A titre de comparaison, une telle capacité de stockage serait 200 fois plus importante qu’un stockage journalier utilisé pour lisser les pointes (cf. section 3.8.5.1).

CHAPITRE 4

Aspects qualitatifs liés aux réseaux de chaleur (températures) : état de la situation en Suisse

4.1 Introduction

Les niveaux de température pratiqués sur les réseaux sont un enjeu essentiel pour l’intégration des EnR&R et l’efficience énergétique et économique de ces systèmes. Malgré l’importance du sujet, il y a relativement peu d’informations sur les pratiques actuelles au niveau suisse. Par ailleurs, le su-jet est généralement traité de façon peu intégrée (focalisé sur les réseaux, peu sur les sous-stations et rarement sur les systèmes de distribution dans les bâtiments).

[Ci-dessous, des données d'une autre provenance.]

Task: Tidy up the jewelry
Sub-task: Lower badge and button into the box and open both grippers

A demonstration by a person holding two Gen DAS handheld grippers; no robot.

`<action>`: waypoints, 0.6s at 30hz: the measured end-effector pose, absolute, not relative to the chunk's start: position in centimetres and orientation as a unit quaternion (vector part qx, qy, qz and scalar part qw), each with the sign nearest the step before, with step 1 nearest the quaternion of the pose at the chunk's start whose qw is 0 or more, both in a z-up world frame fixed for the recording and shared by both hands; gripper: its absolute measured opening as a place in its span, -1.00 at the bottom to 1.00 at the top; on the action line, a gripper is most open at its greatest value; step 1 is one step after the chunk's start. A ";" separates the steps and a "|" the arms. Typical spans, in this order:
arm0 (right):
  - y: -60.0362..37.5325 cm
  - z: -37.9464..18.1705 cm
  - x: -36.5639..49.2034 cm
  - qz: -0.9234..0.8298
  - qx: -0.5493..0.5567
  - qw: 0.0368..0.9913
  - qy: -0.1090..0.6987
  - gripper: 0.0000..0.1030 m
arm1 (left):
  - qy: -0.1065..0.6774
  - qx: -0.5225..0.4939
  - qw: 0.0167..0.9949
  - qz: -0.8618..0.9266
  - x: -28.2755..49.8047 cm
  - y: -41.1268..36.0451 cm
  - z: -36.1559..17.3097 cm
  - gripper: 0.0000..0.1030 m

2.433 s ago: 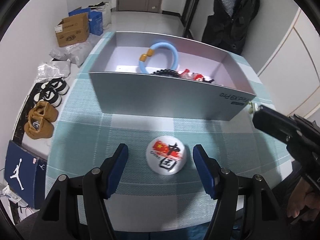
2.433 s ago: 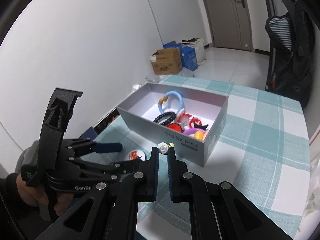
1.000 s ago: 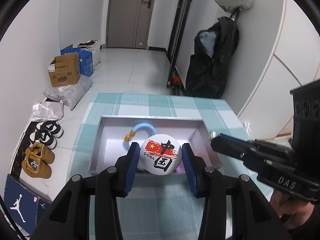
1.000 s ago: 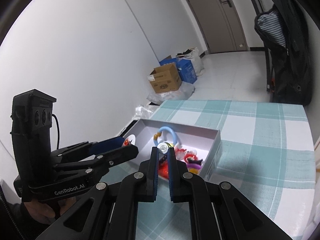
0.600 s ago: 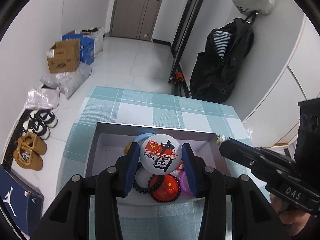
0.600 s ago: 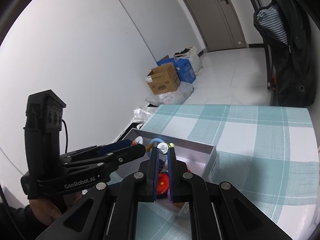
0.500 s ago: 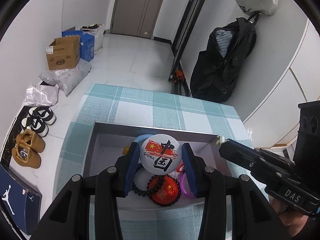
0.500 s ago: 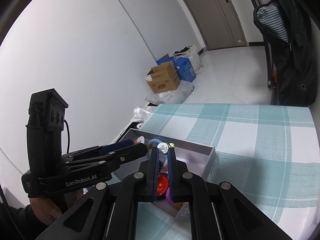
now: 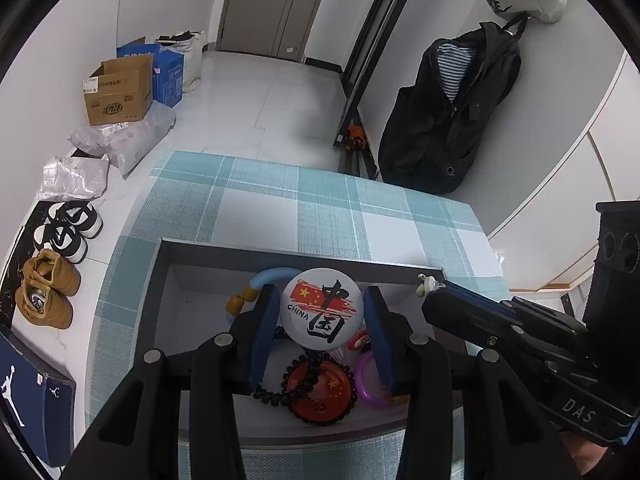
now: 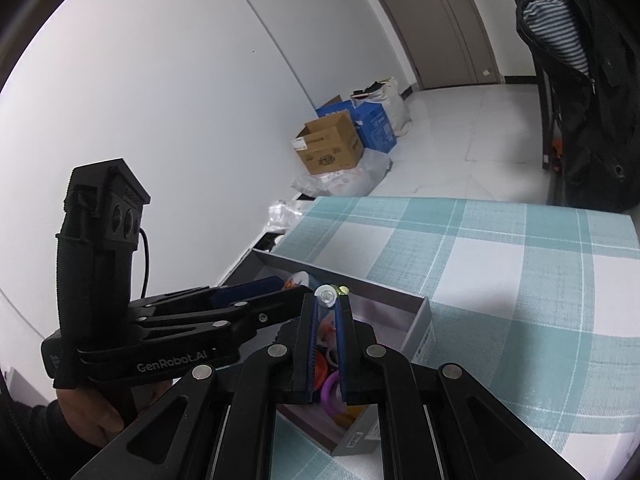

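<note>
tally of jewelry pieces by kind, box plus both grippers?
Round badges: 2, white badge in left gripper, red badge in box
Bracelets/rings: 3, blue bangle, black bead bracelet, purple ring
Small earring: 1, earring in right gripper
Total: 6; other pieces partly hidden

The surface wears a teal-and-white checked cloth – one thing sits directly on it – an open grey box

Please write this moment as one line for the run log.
left gripper: shut on white badge, above grey box | right gripper: shut on small earring, over box | neither released
</note>
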State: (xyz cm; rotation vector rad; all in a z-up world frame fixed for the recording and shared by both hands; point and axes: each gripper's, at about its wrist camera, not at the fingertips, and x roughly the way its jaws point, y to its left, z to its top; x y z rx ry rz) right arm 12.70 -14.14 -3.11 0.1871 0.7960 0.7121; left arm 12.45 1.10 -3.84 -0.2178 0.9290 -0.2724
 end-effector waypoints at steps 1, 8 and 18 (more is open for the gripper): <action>-14.2 -3.0 12.6 0.339 0.088 0.857 0.379 -0.84 | 0.446 -0.103 0.879 -0.131 12.4 1.0 -3.9 -0.27; -13.8 -3.2 12.3 0.336 0.074 0.857 0.384 -0.80 | 0.448 -0.101 0.877 -0.142 12.4 1.0 -3.8 -0.27; -14.5 -2.9 11.8 0.320 0.071 0.866 0.377 -0.32 | 0.462 -0.123 0.865 -0.153 12.4 1.1 -4.1 -0.08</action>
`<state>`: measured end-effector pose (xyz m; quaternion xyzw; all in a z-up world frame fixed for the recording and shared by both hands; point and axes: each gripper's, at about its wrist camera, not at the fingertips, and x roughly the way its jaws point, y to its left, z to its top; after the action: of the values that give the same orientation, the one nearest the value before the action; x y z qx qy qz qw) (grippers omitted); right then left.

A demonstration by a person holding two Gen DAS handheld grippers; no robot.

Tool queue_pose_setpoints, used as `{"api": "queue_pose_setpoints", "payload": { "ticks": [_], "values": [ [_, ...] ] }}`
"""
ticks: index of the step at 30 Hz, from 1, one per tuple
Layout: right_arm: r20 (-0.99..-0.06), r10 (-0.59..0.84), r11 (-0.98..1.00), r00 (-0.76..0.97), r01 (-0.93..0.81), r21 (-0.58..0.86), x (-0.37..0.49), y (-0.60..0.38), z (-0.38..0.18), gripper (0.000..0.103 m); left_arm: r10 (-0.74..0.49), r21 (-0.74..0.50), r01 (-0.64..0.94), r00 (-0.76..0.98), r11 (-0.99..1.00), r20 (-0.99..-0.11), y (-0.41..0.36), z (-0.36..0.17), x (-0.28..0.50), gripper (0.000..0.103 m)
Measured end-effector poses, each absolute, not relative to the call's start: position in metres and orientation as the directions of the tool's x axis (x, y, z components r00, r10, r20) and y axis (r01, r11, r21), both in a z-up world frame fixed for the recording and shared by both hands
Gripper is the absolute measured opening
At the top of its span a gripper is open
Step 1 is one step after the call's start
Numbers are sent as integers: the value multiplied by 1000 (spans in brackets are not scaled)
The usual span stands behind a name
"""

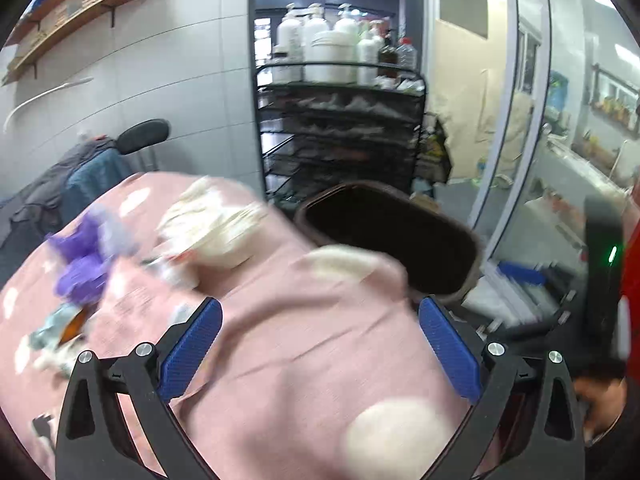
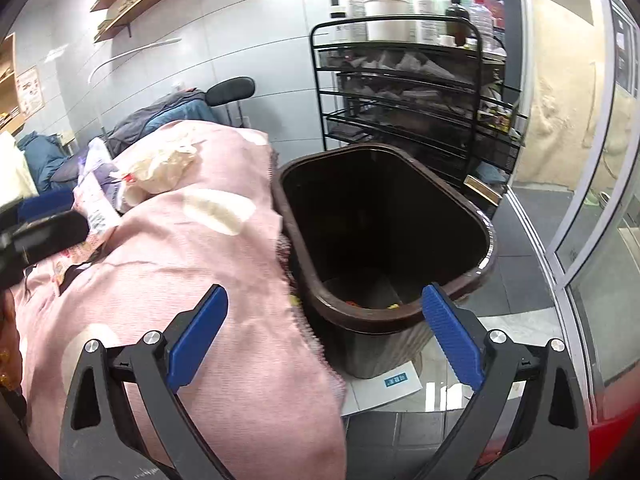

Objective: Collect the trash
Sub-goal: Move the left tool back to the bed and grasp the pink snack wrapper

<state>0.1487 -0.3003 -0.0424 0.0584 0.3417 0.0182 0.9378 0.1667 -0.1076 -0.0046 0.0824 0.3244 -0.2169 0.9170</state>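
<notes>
A dark brown trash bin (image 2: 384, 240) stands on the floor against the right edge of a bed with a pink blanket (image 2: 208, 264); it also shows in the left wrist view (image 1: 388, 236). Small bits of trash lie at its bottom. On the blanket (image 1: 288, 340) lie crumpled white paper (image 1: 212, 224), purple wrapping (image 1: 80, 260) and small wrappers (image 1: 60, 332). The white paper (image 2: 164, 168) and a printed wrapper (image 2: 96, 204) show in the right wrist view. My left gripper (image 1: 320, 344) is open and empty above the blanket. My right gripper (image 2: 324, 336) is open and empty above the bin's near rim.
A black wire rack (image 2: 404, 92) with white bottles (image 2: 384, 0) stands behind the bin. Glass doors (image 2: 580, 200) are to the right. A black stool (image 1: 144, 136) and piled clothes (image 1: 80, 176) lie beyond the bed. The other gripper's black body (image 2: 40, 236) shows at left.
</notes>
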Motion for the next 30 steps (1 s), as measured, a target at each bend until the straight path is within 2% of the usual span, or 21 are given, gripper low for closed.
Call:
{"api": "queue_pose_setpoints", "payload": {
  "ticks": [9, 16, 27, 30],
  "values": [
    [-620, 177, 984, 764, -131, 120, 159, -260, -25, 96, -214, 66, 339, 718, 938, -662, -30, -18, 165, 98],
    [-619, 241, 969, 748, -223, 108, 165, -224, -17, 97, -193, 85, 346, 692, 934, -695, -2, -34, 176, 98],
    [-643, 237, 967, 728, -244, 80, 174, -203, -18, 98, -184, 149, 420, 653, 895, -735, -14, -51, 177, 98],
    [-648, 235, 967, 725, -244, 79, 176, -201, -19, 98, -141, 185, 398, 661, 898, -737, -17, -57, 178, 92]
  ]
}}
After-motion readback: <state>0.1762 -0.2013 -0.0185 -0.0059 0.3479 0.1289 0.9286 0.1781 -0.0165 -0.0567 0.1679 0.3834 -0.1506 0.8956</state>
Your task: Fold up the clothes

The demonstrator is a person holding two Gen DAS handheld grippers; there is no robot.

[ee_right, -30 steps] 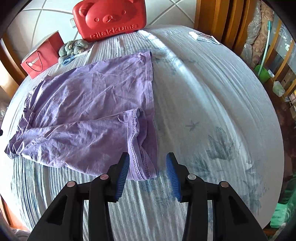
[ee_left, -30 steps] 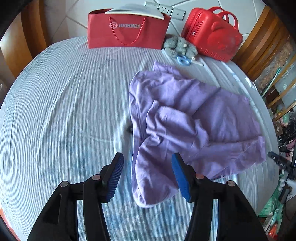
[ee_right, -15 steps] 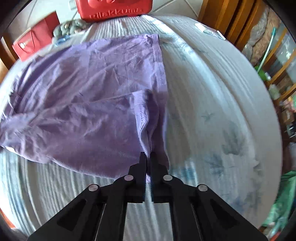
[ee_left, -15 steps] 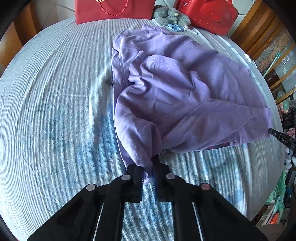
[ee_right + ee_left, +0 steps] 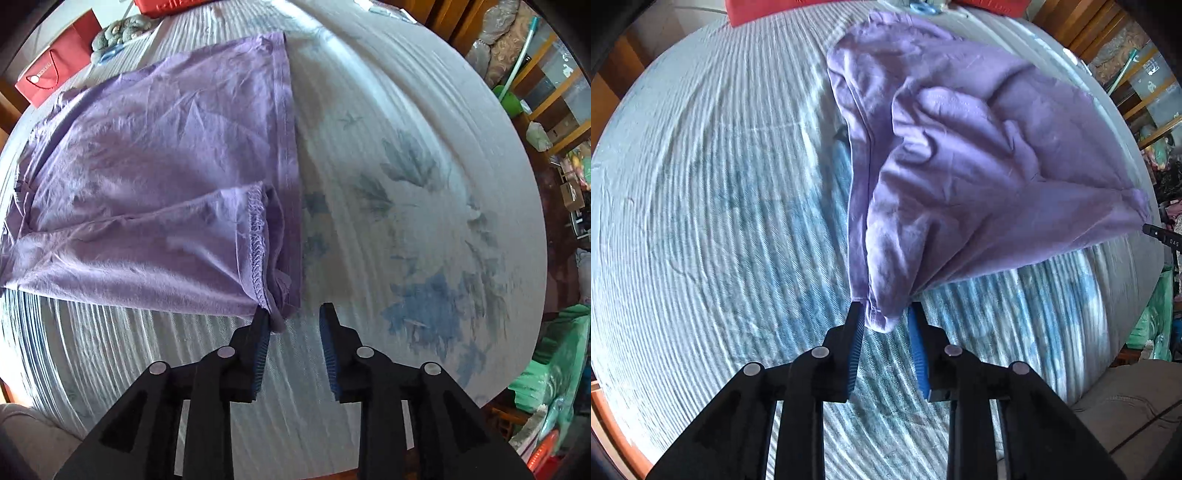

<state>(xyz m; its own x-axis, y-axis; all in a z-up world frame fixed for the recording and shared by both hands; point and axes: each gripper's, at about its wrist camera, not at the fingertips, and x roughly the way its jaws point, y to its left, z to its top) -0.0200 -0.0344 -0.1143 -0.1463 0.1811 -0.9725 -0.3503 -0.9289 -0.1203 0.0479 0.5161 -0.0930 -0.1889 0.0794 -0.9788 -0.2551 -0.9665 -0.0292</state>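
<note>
A purple garment (image 5: 960, 155) lies rumpled on the bed, its near corner bunched between the fingers of my left gripper (image 5: 886, 325), which is open; the cloth still touches the blue pads. In the right wrist view the same garment (image 5: 147, 177) spreads to the left, with a stitched hem folded over. My right gripper (image 5: 293, 325) is open; the garment's corner rests against its left fingertip (image 5: 260, 325) and the right finger is free.
The bed is covered by a pale blue ribbed sheet (image 5: 701, 221) with leaf prints. A red paper bag (image 5: 55, 70) and a grey soft toy (image 5: 118, 31) sit at the far edge. Wooden furniture (image 5: 554, 92) and clutter stand to the right.
Both grippers shut on the garment's corners half a second ago and have now opened. The cloth has been pulled toward me and released.
</note>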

Sur la base de données récoltées auprès de plusieurs exploitants de réseaux ou directement mesurées, ce chapitre fait donc le point sur les niveaux de température pratiqués sur les réseaux actuels en abordant la problématique sur l’ensemble de la chaîne de distribution : du réseau aux bâtiments. Il ouvre également des pistes de réflexion sur la possibilité de les réduire.